A l’hiver 1944, les Alliés sont déjà en pleine préparation du Débarquement prévu en juin en Normandie. Mais la future opération Overlord ne peut être un succès que si les forces aériennes allemandes sont profondément affaiblies. Les Américains et Anglais peaufinent alors une opération baptisée Argument pour obtenir une nette supériorité aérienne. Il s’agit donc de cibler les usines de production d’avions de chasse allemands tout en attaquant les pilotes les plus redoutables de la Luftwaffe. Cette opération est rapidement surnommée The Big Week, ayant atteint son apogée dans la semaine du 20 au 25 février 1944. Inlassablement, les forces aériennes américaines et britanniques, bombardent, de nuit comme de jour, les villes allemandes. Les forteresses volantes sont escortées alors par des Spitfire et des P-47 Thunderbolt avant que le P-51 Mustang et son long rayon d’action entre en scène sur le front de l’Ouest.

L’opération reste méconnue en France parce qu’elle est l’œuvre uniquement des Américains et des Anglais. Elle est donc peu étudiée dans notre pays alors qu’elle a joué un rôle tactique de premier plan pour le succès du D-Day.

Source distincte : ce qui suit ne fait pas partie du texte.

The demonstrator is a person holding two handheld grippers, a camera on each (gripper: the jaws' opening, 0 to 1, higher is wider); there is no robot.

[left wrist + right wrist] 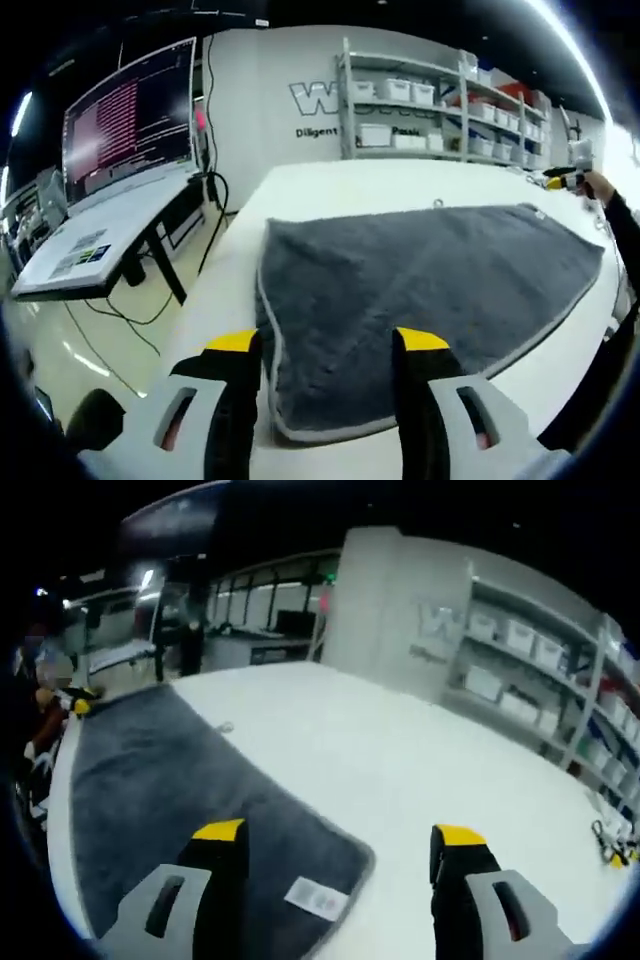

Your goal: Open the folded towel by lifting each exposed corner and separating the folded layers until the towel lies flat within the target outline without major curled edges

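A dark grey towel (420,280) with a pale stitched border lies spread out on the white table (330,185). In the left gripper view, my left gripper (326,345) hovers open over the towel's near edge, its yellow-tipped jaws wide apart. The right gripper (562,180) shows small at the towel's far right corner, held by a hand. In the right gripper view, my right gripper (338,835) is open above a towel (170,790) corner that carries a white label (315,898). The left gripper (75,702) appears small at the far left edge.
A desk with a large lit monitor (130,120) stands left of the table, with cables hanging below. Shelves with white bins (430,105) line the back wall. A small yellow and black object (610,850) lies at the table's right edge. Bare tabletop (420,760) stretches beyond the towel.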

Sans affaiblir la Luftwaffe, les troupes alliées au sol auraient en effet été trop exposées aux bombardements allemands et aux attaques en piqué, lors de leur débarquement sur les plages de Normandie. En ayant éreinté les As de la Luftwaffe, les Alliés ont ainsi obtenu la maîtrise du ciel européen parce qu’ils n’avaient plus qu’en face d’eux des pilotes, à quelques exceptions près, peu expérimentés.

On comprend mieux la fatigue et la baisse de moral d’un As comme Heinz Knoke qui voyait alors déferler quotidiennement des vagues de bombardiers bien escortés par des chasseurs britanniques et américains sur les villes allemandes. Malgré tout ce que ce dernier a mis au point, notamment le fait de larguer des bombes sur des grappes de bombardiers, ce qui lui vaudra les félicitations d’Hermann Göring, la large supériorité en nombre des appareils alliés finit par faire la différence. Les As allemands ont beau utilisé de nouvelles techniques de combat, comme attaquer avec des roquettes, ils sortent exténués de cette campagne. Même s’ils continuent à se défendre avec honneur les mois qui suivent, ils ne sont plus qu’une poignée au moment du Débarquement.

Pour les forces américaines et anglaises, cette campagne ne fut pas de tout repos non plus. Bombarder l’Allemagne était souvent synonyme de sacrifice ultime. Ceux qui veulent en savoir plus sur ces vols à haut risque en B-17 peuvent lire Les Maîtres de l’Air de Donald L. Miller, un livre majeur sur la guerre aérienne.